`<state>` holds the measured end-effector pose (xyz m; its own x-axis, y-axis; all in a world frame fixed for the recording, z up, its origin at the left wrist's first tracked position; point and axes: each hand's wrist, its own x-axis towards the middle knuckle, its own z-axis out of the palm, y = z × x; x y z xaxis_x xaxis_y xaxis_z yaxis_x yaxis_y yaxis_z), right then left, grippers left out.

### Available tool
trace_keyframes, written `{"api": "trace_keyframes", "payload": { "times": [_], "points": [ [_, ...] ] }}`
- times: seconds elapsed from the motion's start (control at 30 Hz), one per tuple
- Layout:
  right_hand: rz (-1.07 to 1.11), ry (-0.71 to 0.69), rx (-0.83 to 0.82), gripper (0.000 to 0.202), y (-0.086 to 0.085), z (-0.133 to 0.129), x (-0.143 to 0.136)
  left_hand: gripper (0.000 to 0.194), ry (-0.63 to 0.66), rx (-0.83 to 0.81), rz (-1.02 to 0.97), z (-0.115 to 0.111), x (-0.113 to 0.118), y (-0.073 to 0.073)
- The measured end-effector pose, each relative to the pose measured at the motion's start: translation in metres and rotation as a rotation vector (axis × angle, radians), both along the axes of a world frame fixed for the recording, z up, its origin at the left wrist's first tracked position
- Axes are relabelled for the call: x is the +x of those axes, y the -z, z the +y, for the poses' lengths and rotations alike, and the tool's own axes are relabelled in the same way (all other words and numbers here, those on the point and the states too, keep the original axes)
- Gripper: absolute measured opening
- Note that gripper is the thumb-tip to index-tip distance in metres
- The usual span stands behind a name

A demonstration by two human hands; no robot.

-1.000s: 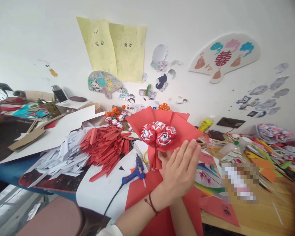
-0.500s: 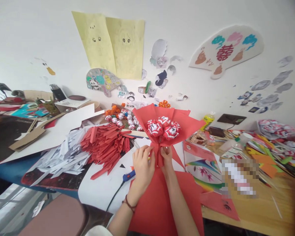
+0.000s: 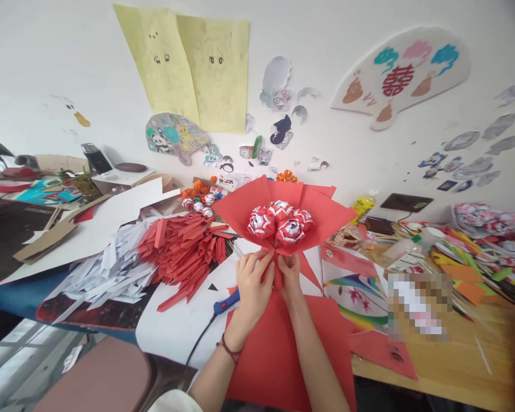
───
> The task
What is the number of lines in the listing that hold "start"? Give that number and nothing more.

> Final answer
2